7日後の約束は〇〇…秘密を抱えた2人の奇跡の恋物語…
着替えを済ませた凜がリビングに来ると、奏がちょっとだけメイクをしてくれた。
日頃はあまりメイクをしない凜だが、奏が軽くメイクをするとパッと明るくなり輝いて見えた。
「凜ちゃん、とっても素敵ね。きっと、翔次が大喜びするわよ」
「あの…」
「ん? どうかした? 」
何かを言いかけた凜だが、そのまま言葉を飲んでしまった。
実は翔次を殺す為に一緒にいただけである事を、正直に言おうとした凜だったが
嬉しそうな奏を見ていると言えなくなり言葉を飲んでしまったのだ。
「さっ、そろそろ行きましょう。翔次が首を長くして、待っていると思うわ」
「はい…」
その頃。
金奈総合病院へ平然と出勤してきたさやかがいた。
看護師には相応しくない派手な柄のミニスカートで、赤いハイヒールを履いて、黒革のジャケットを羽織って出勤してきたさやか。

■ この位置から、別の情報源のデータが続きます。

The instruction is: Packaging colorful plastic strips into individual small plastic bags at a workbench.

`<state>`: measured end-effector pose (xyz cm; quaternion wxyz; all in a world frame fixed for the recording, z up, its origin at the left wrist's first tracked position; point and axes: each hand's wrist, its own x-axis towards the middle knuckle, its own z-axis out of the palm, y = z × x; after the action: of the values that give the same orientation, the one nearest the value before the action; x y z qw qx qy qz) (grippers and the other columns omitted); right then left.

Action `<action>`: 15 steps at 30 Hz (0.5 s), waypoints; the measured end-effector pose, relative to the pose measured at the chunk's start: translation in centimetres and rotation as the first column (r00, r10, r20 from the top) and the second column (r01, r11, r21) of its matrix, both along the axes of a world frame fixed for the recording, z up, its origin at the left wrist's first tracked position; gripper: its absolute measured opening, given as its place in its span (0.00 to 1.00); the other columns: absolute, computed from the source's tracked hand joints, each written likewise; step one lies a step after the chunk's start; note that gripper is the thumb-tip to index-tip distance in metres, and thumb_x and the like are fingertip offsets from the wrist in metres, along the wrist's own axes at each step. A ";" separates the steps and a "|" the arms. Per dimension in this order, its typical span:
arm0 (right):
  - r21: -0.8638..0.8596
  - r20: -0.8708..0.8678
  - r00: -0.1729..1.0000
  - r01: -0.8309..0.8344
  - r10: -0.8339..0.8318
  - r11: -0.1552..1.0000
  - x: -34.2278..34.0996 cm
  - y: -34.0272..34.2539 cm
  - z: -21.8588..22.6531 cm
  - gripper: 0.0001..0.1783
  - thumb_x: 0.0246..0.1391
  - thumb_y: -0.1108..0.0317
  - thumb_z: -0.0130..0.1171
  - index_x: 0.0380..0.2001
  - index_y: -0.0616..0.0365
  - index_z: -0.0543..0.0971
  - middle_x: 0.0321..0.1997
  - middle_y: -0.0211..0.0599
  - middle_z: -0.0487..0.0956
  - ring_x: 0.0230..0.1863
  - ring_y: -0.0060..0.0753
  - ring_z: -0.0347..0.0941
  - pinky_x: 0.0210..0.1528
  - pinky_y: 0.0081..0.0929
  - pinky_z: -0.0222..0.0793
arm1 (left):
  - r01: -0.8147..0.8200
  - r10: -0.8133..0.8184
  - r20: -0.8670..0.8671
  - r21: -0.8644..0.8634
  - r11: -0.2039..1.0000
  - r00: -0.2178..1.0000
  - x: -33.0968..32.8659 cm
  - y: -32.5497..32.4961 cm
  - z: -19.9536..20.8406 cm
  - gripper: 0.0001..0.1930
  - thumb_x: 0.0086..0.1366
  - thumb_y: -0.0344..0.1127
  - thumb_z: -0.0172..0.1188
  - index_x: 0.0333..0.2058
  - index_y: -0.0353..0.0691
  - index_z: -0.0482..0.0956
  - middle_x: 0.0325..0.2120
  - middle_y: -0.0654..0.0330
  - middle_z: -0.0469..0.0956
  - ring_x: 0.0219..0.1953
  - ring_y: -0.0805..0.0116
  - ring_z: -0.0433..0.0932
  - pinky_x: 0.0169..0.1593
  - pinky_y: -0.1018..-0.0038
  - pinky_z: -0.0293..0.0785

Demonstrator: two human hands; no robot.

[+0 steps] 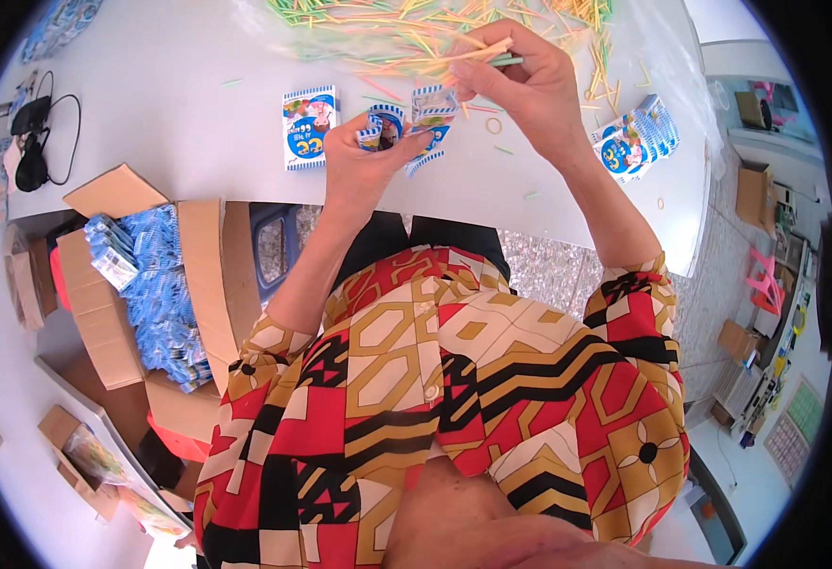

周りの看護師達は質素な格好で出勤してきている中、さやかの格好は目立っているが顰蹙を買っているようだ。
人目を気にせず出勤してきたさやかの前に、複数の警察官が現れた。
ん?
と、警察官を見て立ち止まったさやか。
「谷塩(たにしお)さやかだな? 」
谷塩…それは、さやかが施設にいた時の苗字である。
桐野宮ではなく谷塩と呼ばれ、さやかは驚いた目を向けた。
「殺人容疑、並びに桐野宮夫妻殺人未遂の容疑で逮捕状が出ている。署まで同行してもらう! 」
逮捕状を見せた警察官は、さやかに手錠をかけた。
「どうゆう事? 私は何もしていないわ! 」
「証拠の動画が送らて来ている。昨夜も、入院患者に毒薬を注射した動画が届いている」
「知らないわ! 何の間違いよ! 」
「話しは署で聞く! 」
「なんなの? 人違いしているわよ! 私は、桐野宮さやか。谷塩なんて苗字じゃないわ! 」
「お前はとっくに、桐野宮家から養女縁組を解消されている」
さやかを連れて行きながら警察官が言った。
他の看護師や医師達が、さやかが連れて行かれる姿を見て騒然としていた。